▶ **Task to complete**: Print the data that follows exactly as it stands, from its first line through the line containing "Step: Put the", and stop there.

▶ **Raw data**:

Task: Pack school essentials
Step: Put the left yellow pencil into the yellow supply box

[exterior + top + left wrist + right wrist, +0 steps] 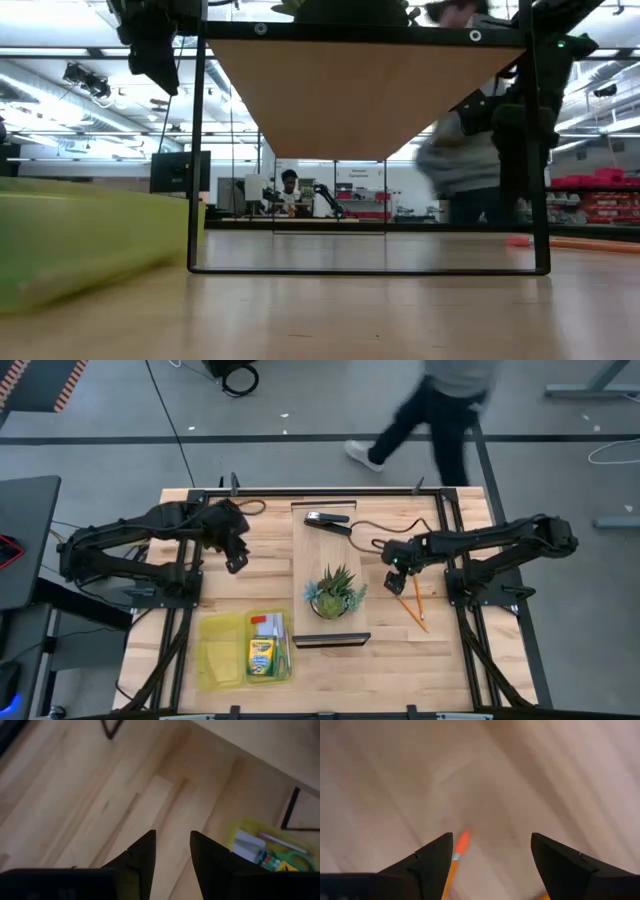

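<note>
Two pencils (pixel 415 605) are left on the table; right gripper (pixel 399 582) is held spread above them, ready for a grasp. Left gripper (pixel 236 560), narrowly parted and empty, is parked clear. Crayon box (pixel 261 658) is already packed in the case (pixel 215 650).

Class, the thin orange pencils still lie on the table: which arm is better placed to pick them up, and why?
The right arm. Its open end effector hovers right beside the thin orange pencils, one showing between its fingers in the right wrist view. The left end effector is across the raised wooden shelf.

Two pencils (pixel 415 603), one crayon box (pixel 261 657), one plant (pixel 335 594), one stapler (pixel 327 518).
</note>
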### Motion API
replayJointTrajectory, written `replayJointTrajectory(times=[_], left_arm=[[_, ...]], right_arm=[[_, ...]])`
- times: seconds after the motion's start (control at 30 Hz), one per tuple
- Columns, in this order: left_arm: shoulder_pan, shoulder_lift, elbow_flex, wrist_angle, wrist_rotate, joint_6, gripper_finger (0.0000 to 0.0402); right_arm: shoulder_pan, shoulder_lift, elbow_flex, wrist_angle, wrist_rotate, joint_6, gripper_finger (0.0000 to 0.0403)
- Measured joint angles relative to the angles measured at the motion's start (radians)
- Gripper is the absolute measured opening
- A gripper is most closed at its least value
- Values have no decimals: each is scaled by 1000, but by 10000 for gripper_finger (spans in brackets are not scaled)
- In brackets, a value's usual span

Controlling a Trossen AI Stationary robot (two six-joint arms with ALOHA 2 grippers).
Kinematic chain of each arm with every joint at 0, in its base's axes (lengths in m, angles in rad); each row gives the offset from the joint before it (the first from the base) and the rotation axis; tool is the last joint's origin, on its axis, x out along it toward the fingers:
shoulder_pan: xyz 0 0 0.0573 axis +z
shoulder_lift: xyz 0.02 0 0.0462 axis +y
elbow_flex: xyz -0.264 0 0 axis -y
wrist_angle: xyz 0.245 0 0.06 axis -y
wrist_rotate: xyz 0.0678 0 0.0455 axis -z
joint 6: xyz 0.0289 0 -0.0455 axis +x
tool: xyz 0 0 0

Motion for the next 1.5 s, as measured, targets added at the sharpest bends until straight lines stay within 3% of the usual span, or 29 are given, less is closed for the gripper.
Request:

▶ **Answer box**:
Task: Pack school essentials
Step: Put the left yellow pencil into the yellow supply box

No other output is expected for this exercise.